14 - Paul

I hope he’s worth it

The leftovers are waiting for me in the main floor grand lobby when I make my way down there. They are all lined up, like they’ve planned a little ceremony.

Twenty-one. Twenty-one lost men. My army.

I pause on the last landing to sigh. It’s not Legion, by any means. But it will have to do.

One of the scions steps forward. “My lord!” And when he says this, they all kneel in unison, bowing their heads and staring at the floor.

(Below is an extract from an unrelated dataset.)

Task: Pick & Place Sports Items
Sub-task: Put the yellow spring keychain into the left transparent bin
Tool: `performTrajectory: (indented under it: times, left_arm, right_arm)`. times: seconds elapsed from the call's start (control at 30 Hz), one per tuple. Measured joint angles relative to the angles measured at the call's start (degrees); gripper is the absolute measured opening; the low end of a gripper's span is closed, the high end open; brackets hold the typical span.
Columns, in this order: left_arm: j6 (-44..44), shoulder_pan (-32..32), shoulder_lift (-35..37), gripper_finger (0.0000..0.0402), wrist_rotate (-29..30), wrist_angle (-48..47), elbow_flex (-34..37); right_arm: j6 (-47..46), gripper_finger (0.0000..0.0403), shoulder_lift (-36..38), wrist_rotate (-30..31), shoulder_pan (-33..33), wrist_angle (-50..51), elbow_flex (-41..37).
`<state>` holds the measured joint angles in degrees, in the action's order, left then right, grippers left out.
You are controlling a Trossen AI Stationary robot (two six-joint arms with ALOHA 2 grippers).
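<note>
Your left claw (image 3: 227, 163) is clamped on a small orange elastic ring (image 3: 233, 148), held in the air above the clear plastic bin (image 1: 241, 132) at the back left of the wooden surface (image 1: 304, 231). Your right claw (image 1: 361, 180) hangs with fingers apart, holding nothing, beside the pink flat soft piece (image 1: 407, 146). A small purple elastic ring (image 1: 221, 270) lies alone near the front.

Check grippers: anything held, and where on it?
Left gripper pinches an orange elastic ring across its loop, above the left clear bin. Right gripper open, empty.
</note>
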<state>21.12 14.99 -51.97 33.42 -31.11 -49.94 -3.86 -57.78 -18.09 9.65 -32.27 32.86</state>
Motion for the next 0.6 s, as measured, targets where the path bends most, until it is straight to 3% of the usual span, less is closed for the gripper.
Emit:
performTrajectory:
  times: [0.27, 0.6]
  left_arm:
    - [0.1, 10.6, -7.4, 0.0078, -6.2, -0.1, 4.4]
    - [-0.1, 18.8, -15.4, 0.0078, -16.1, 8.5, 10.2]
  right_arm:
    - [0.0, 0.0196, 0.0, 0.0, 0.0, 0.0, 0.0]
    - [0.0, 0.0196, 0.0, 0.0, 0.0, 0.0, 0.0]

The one in front lifts his eyes up. They are a nice shade of gold, which I like because he reminds me of Ryet, and this is the only reason I know his name. Everything I do these days goes back to Ryet. Since the moment he was born, it has always been about Ryet.

Why, though? Why am I obsessed with that man? There’s no rhyme or reason to it. He’s attractive and I am drawn to him for that reason, I’ll admit that. But this one here, Jeff, I like him naked as well. And though this one does balk a bit at times, he never positioned himself as an adversary the way Ryet did. He’s much easier to enjoy, that’s for sure.

So why Ryet?

When I don’t say anything, Jeff gets anxious and stands back up, which compels the others to do the same. “We haven’t completed the coat yet, but we have secured some pelts from a local fur trader about twenty miles south, so we’re…” Jeff looks over at another guy. “Well… tell him.”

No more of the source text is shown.